Hier kann dahinstehen, ob der Antrag auf Prozesskostenhilfe bereits unzulässig ist, da der Betroffene nicht die gemäß §§ 120 Abs. 2 StVollzG, 117 Abs. 2 ZPO erforderliche Erklärung über die persönlichen und wirtschaftlichen Verhältnisse vorgelegt hat. Der Antrag ist jedenfalls unbegründet, da die beabsichtigte Rechtsverfolgung aus den vorgenannten Erwägungen keine Aussicht auf Erfolg hat (§§ 120 Abs. 2 StVollzG, 114 ZPO).

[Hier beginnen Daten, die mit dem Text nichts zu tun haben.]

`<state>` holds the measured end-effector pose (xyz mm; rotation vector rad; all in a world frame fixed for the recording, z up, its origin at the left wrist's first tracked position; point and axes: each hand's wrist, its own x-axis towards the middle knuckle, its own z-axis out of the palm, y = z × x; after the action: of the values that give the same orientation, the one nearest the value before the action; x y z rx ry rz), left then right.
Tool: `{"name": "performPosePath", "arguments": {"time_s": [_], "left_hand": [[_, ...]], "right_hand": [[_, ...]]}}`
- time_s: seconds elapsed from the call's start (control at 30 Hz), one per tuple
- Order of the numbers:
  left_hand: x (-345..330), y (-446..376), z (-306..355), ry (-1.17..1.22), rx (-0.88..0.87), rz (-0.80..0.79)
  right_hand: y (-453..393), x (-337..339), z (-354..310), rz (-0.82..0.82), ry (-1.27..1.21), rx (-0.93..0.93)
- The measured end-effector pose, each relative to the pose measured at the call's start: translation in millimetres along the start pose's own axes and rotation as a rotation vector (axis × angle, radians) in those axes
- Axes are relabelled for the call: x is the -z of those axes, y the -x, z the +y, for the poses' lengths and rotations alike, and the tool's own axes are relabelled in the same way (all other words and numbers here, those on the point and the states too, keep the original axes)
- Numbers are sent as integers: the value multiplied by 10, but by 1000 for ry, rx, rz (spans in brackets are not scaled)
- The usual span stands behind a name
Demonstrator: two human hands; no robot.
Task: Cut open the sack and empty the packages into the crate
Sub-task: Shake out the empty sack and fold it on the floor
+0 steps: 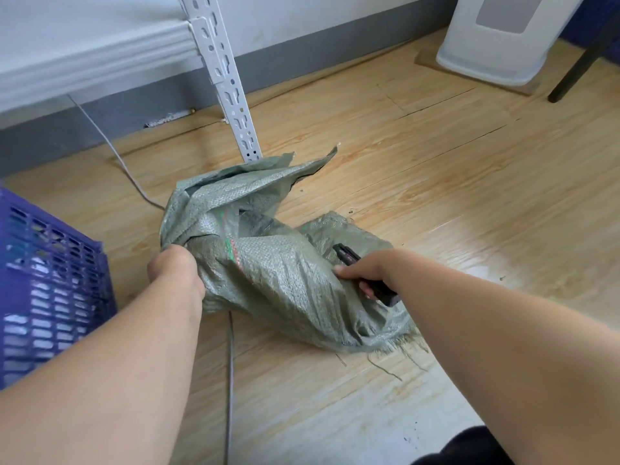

Allein der Umstand, dass eine entscheidungserhebliche Problematik noch nicht höchstrichterlich geklärt ist, lässt noch nicht auf eine - regelmäßig hinreichende Erfolgsaussichten des Rechtsschutzbegehrens begründende - schwierige und bislang ungeklärte Rechtsfrage schließen, sofern dieses Problem wie vorliegend im Hinblick auf die einschlägige gesetzliche Regelung oder die durch einschlägige Rechtsprechung gewährten Auslegungshilfen ohne Mühe zu beantworten ist (vgl. Bachmann in: Laubenthal/Nestler/Neubacher/Verrel, Strafvollzugsgesetze, 12. Aufl., 2015, Abschn. P Rdn. 137).